Ces préalables à consolider pour attirer les investisseurs   

Pour attirer davantage d’investisseurs, le Sénégal mise sur quatre axes de réformes stratégiques. D’abord, la digitalisation des procédures administratives liées à l’investissement privé et au commerce ; ensuite l’harmonisation et l’assainissement de l’environnement juridique et fiscal (code des douanes, code des impôts, code de procédure civile) ; après il y a l’amélioration de la compétitivité des facteurs de production dont la disponibilité de l’énergie et du foncier… Enfin, le Gouvernement mise sur la promotion de l’investissement à fort impact dans les pôles de développement.

A cela s’ajoutent, selon le Président, le nouveau cadre juridique sur les partenariats public-privé, la loi sur le contenu local pour soutenir le secteur privé national et d’autres réformes portant sur les Zones économiques spéciales, le financement et le développement des PME, la formation professionnelle, la modernisation de l'administration et de la législation du travail…. Pour relever le défi, insiste le Président, il faut des hommes compétents et dévoués. ‘’Nous devons bannir de nos administrations les comportements laxistes qui entravent la bonne marche des affaires.’’

Cela dit, le chef de l’Etat a mis en exergue l’intérêt de la Paix et de la Stabilité qui sont les préalables que regarde tout investisseur. ‘’Je dois rappeler ici que notre premier investissement, celui qui doit attirer et faire prospérer tous les autres, c’est d’abord la paix, la sécurité, la stabilité et l’Etat de droit. Ce sont les préalables sans lesquels il ne peut y avoir ni commerce ni investissement durables’’, a-t-il souligné, non sans rassurer que l’Etat de droit et la stabilité seront préservés.

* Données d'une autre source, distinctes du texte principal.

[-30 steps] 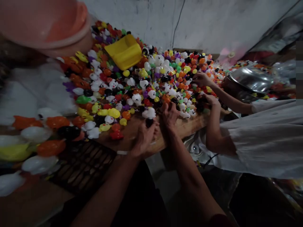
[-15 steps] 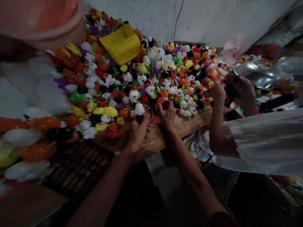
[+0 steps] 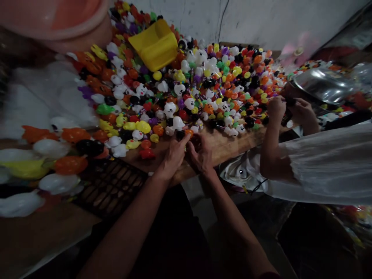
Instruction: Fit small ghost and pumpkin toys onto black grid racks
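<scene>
Left hand (image 3: 174, 153) pinching black toy (image 3: 180, 135) at worktop (image 3: 223, 145) edge, beside toy heap (image 3: 186, 85); right hand (image 3: 199, 153) curled close, grip unclear. Nearby, co-worker's hands (image 3: 286, 110) at steel bowl (image 3: 319, 83).

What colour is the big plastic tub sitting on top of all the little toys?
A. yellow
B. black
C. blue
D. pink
A: the big yellow plastic tub lies tilted on the heap of small colourful plastic toys at the far side of the wooden table.
</scene>
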`<state>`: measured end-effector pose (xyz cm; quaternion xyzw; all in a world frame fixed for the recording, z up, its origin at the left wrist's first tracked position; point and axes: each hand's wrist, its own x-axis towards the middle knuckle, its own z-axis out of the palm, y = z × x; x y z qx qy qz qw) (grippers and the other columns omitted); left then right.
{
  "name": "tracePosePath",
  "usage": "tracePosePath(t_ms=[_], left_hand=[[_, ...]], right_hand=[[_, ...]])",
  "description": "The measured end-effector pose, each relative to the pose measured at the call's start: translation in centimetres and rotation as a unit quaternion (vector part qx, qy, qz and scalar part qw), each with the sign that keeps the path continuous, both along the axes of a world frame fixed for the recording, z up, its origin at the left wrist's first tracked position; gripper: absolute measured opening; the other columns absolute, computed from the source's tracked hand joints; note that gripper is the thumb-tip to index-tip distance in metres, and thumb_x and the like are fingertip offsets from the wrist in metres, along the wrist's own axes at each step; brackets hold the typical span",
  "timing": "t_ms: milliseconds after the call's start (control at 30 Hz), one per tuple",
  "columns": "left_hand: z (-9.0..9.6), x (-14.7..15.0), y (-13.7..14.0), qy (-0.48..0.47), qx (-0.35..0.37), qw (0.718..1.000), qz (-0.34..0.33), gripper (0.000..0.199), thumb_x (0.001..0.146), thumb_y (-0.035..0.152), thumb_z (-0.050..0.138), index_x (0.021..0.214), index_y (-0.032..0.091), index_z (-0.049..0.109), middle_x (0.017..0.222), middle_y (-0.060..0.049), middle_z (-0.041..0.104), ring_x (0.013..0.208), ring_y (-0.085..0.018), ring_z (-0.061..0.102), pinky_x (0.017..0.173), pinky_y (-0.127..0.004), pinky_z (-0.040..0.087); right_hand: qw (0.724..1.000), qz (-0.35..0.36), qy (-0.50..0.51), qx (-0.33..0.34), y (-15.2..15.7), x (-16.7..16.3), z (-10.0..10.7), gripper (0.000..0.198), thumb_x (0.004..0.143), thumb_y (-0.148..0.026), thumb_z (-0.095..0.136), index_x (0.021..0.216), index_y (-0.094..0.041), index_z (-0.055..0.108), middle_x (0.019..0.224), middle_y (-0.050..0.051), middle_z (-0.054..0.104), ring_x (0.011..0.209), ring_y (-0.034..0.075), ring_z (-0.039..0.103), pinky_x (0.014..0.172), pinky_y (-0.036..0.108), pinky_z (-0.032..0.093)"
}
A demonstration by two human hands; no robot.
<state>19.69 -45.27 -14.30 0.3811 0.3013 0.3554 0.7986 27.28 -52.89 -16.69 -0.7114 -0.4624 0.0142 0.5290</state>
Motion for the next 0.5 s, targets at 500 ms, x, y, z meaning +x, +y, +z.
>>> tracePosePath(t_ms=[500], left_hand=[[1.6, -2.7, 0.5, 0.045, 0.066, 0.997, -0.022, 0.034, 0.077, 0.039, 0.083, 0.095, 0.015, 0.066, 0.075, 0.0, 0.064, 0.051, -0.008, 0.055, 0.041, -0.017, 0.038]], right_hand=[[0.954, 0.021, -0.278, -0.105, -0.5, 4.1, 1.6, 0.028, 0.097, -0.023, 0.058, 0.123, -0.022, 0.069, 0.107, 0.01, 0.068, 0.097, 0.024, 0.059, 0.087, 0.04, 0.05]])
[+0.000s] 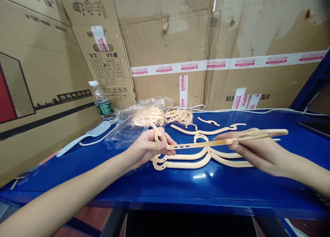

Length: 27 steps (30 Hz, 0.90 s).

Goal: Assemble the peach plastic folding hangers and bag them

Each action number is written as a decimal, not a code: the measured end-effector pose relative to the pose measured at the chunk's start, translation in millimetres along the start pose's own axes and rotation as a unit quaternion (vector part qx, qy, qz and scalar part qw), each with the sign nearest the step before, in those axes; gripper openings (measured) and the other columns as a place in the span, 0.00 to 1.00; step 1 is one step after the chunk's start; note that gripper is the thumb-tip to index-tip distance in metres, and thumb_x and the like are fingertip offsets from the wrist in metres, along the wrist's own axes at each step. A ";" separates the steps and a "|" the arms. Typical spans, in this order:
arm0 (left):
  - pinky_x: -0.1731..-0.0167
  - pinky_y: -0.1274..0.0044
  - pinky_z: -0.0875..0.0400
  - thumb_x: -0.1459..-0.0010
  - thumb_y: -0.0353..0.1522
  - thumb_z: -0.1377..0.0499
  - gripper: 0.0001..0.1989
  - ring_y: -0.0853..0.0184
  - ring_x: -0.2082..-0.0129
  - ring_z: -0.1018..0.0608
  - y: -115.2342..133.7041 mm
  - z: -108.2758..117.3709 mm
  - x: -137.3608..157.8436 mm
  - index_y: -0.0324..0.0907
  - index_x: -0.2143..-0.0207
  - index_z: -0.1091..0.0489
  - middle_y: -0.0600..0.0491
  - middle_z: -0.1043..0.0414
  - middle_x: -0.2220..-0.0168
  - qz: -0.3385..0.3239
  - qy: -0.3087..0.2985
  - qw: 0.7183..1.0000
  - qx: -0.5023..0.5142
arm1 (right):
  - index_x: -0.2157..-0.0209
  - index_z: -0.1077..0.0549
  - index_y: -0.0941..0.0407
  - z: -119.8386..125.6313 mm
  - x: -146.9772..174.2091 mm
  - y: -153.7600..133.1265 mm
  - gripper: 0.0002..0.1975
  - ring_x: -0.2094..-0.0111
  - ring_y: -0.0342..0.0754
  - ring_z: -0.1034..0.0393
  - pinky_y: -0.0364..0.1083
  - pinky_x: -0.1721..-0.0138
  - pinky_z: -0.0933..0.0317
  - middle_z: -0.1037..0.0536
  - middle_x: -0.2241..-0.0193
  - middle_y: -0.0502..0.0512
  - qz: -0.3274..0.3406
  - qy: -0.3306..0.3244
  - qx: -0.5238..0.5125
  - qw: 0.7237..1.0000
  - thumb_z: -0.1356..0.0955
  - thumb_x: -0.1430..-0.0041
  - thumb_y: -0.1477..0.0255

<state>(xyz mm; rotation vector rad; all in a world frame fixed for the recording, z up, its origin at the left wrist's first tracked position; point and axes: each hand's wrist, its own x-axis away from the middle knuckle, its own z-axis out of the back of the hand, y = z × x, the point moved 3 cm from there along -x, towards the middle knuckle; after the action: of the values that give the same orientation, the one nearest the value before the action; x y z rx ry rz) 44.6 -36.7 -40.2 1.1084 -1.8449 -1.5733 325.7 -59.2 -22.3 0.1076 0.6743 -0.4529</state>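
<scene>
Between my hands is a beige plastic hanger arm (198, 145), raised above the table with its slotted side showing. My left hand (152, 144) pinches a small curved hook-ended piece (154, 128) where it meets the arm's left end. At the other end, my right hand (260, 151) is closed around the hanger, and a long looped part (268, 133) sticks out to the right above it. Below lie two beige hangers (190, 164), partly covered by my right hand. Another beige hanger (213, 131) and a loose hook-ended piece (208, 121) rest farther back.
Clear plastic bags of beige parts (177, 116) lie at the back of the blue table (180, 192). A water bottle (104, 106) and a light blue hairbrush (87, 135) are on the left. Cardboard boxes (165, 30) stand behind; a dark flat device (316, 129) lies far right.
</scene>
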 end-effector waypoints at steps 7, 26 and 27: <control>0.72 0.78 0.26 0.59 0.30 0.28 0.14 0.64 0.75 0.19 0.8 -2.9 5.0 0.36 0.79 0.32 0.49 0.22 0.72 -0.012 0.107 0.993 -0.041 | 0.63 0.23 0.56 0.4 -6.9 -16.2 0.14 0.57 0.53 0.22 0.45 0.62 0.27 0.18 0.61 0.62 0.003 -0.009 0.013 1.000 0.40 0.36 0.78; 0.74 0.78 0.27 0.57 0.28 0.30 0.16 0.69 0.79 0.22 -2.3 -5.0 10.6 0.38 0.76 0.37 0.55 0.25 0.75 -0.091 0.190 0.973 -0.093 | 0.75 0.36 0.53 -3.9 -6.9 -18.4 0.17 0.83 0.44 0.42 0.44 0.80 0.47 0.36 0.84 0.48 -0.061 -0.003 0.015 0.998 0.41 0.31 0.68; 0.74 0.78 0.27 0.57 0.28 0.30 0.16 0.70 0.79 0.22 -2.5 -5.3 10.4 0.38 0.76 0.37 0.55 0.25 0.75 -0.090 0.185 0.974 -0.091 | 0.76 0.38 0.53 -3.9 -6.4 -17.9 0.17 0.83 0.43 0.44 0.43 0.80 0.49 0.38 0.85 0.47 -0.061 0.000 0.018 0.998 0.41 0.31 0.68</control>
<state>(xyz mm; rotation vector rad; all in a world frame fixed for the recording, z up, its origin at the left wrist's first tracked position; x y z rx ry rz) 43.6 -48.3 -42.9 1.4034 -1.3620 -1.4764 311.2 -72.0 -20.5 0.1020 0.6755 -0.5819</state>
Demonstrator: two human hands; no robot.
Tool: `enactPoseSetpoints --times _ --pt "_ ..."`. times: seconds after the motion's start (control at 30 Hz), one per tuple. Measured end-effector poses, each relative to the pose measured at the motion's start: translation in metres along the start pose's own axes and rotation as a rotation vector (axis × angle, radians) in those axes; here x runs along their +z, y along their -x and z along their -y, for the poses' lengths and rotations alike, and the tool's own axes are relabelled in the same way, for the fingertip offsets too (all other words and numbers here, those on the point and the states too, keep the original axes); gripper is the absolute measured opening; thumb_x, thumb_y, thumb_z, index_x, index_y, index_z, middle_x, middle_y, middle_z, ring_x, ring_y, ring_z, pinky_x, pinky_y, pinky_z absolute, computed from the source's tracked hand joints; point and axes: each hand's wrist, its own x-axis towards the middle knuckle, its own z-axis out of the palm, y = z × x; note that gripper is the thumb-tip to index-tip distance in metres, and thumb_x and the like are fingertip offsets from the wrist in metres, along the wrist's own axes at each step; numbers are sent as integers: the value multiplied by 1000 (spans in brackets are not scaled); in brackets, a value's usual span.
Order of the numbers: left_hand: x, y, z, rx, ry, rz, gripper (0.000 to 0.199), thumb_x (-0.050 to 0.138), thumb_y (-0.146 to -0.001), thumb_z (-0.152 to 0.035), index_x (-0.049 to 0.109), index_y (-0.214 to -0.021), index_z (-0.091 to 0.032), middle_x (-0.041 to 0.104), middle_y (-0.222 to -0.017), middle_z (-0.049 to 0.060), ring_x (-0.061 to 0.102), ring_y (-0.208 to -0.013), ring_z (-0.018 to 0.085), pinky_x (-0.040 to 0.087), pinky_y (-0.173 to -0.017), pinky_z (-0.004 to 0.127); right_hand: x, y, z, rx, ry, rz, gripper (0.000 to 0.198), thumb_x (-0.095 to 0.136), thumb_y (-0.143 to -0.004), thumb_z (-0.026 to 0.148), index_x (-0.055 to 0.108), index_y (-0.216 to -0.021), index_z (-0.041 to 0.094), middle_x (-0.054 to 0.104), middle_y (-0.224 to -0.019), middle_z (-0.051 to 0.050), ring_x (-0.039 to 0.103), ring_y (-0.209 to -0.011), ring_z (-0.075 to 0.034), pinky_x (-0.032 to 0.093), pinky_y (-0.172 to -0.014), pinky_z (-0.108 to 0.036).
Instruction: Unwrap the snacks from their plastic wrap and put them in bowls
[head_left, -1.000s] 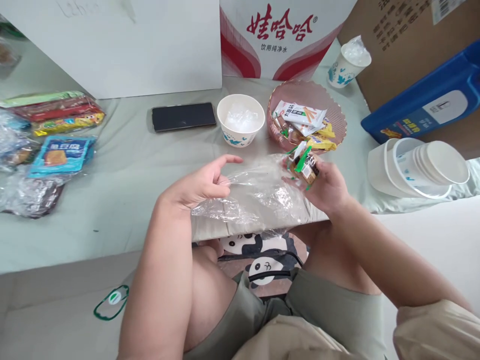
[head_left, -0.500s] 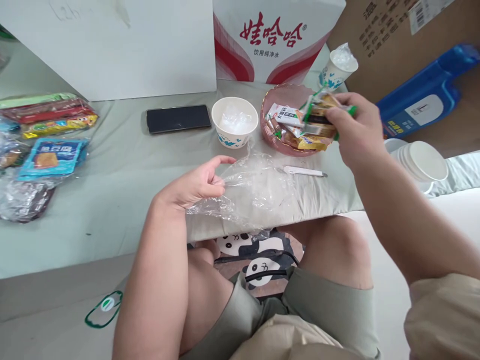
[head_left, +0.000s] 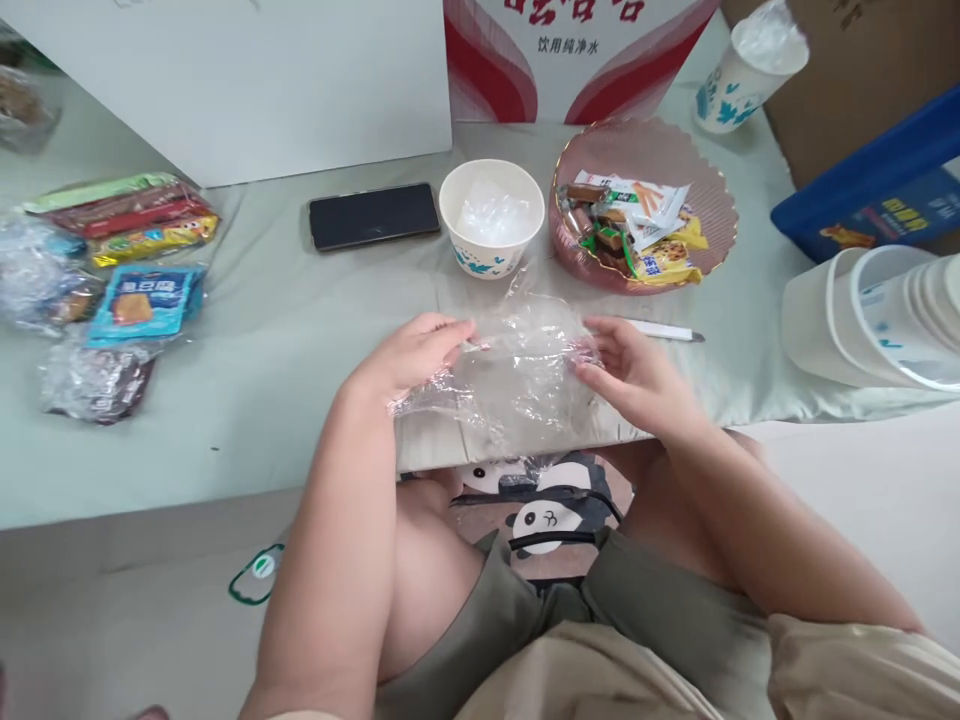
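A crumpled clear plastic bag (head_left: 517, 365) lies at the table's front edge, between my two hands. My left hand (head_left: 412, 355) is closed on its left side, thumb and forefinger near each other. On the other side, my right hand (head_left: 637, 375) has curled fingers around the bag's right edge, fingertips partly behind the film. Just beyond the bag stands a paper cup (head_left: 491, 245) with clear plastic inside. A pink scalloped bowl (head_left: 716, 240) to its right holds several wrapped snacks (head_left: 637, 225). Partly behind my right hand lies a white pen-like cutter (head_left: 667, 331).
A phone (head_left: 375, 216) lies left of the cup. Packaged snacks (head_left: 142, 300) are piled at the far left. White boxes (head_left: 300, 90) stand behind. On the right are another paper cup (head_left: 739, 85), a blue bottle (head_left: 862, 190) and white containers (head_left: 817, 320).
My right hand has let go of the wrapped snacks, which now lie in the bowl, and has come down to the plastic bag. My left hand stays at the bag. The view has shifted.
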Motion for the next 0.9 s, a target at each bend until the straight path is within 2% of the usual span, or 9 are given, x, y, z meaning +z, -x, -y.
enactPoseSetpoints --times 0.1,0.17,0.27,0.4,0.5,0.63,0.77,0.83,0.9 --pt "0 -5 4 119 23 -9 37 53 -98 -43 78 -92 -17 34 -46 -6 27 -44 10 23 -48 25 0 -7 -2 72 -25 -2 29 76 -83 48 64 -88 22 62 -64 2 58 -52 -13 47 -51 -29" --pt "1 -9 5 193 90 -35 37 55 -96 -46 78 -89 -17 38 -47 -4 31 -45 10 26 -47 25 -4 -13 -2 13 -114 -141 27 76 -83 47 61 -84 24 59 -64 4 52 -49 -11 44 -48 -28" --pt "6 -13 6 276 297 -120 33 63 -89 -49 74 -85 -17 59 -65 1 52 -58 12 41 -53 23 -9 -17 -3 -86 -380 -240 38 81 -77 52 62 -101 30 68 -86 1 66 -70 -15 55 -63 -30" --pt "19 -13 3 297 513 -175 35 65 -86 -54 66 -89 -19 73 -106 9 70 -94 20 55 -64 26 -8 -14 -6 -2 -571 -85 60 85 -68 64 62 -115 33 75 -115 -4 72 -112 -23 59 -96 -41" --pt "26 -11 0 274 491 -200 42 58 -90 -63 64 -94 -21 74 -105 9 72 -98 23 52 -58 24 -1 -8 -7 46 -529 28 57 88 -65 65 64 -103 30 76 -122 -6 70 -119 -26 58 -101 -45" --pt "30 -10 1 253 369 -275 51 54 -91 -72 65 -102 -23 71 -83 4 67 -61 14 31 -41 22 6 -4 -7 104 -465 77 47 84 -72 61 58 -86 26 77 -90 -3 76 -85 -19 62 -76 -35" --pt "27 -10 7 181 204 -292 46 56 -93 -65 66 -97 -20 58 -53 -3 33 -32 6 21 -37 24 2 -7 -4 144 -411 -65 40 78 -79 55 52 -87 26 64 -61 6 54 -41 -10 44 -43 -24" --pt "23 -10 10 131 181 -230 46 58 -91 -63 68 -94 -18 59 -52 -1 40 -34 7 22 -37 24 -2 -9 -2 161 -367 -87 35 78 -78 49 55 -90 25 60 -55 8 44 -34 -8 32 -37 -23" --pt "19 -8 11 127 205 -155 49 62 -87 -64 69 -95 -16 71 -68 6 61 -51 12 28 -40 22 -5 -9 0 169 -327 -60 30 75 -79 45 59 -93 25 57 -51 9 38 -32 -7 26 -35 -23"
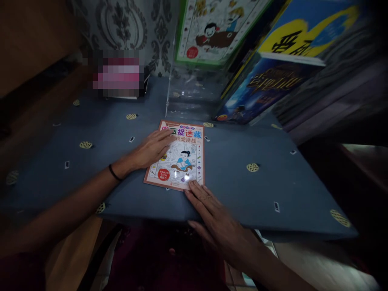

Macky plaide pour la co-contractance et non plus pour la sous-traitance

A l’intention du secteur privé national, le Président de la République est revenu sur les nombreux efforts mis en œuvre par son régime pour les aider à se développer, notamment la loi sur le contenu local. Les résultats les plus éloquents mentionnés par celui qui va céder le pouvoir dans 6 mois, c’est l’octroi de parts de marché dans le domaine de l’énergie, autrefois entièrement contrôlé par le privé étranger.

‘’Il m’a fallu beaucoup me battre pour que le IPP puisse être fait par des Sénégalais. C’était très difficile, mais c’est fait. C’est un choix souverain de politique. Avec beaucoup de dextérité, on l’a réussi : avec deux IPP. Un de 300 mw et un autre de 250 mw. Pour la première fois, des Sénégalais investissent ce secteur, c’est très important. Il faut aussi que les nationaux soient aidés.’’

Pour le président de la République, les nationaux doivent être soutenus. ‘’Je prône le développement de la co-contractance et non seulement de la sous-traitance. Mais cela ne suffit pas, il faut également que le secteur privé national se regroupe’’, plaide le Président Sall qui appelle les investisseurs africains à davantage investir sur le Continent, où il y a pas mal d’opportunités.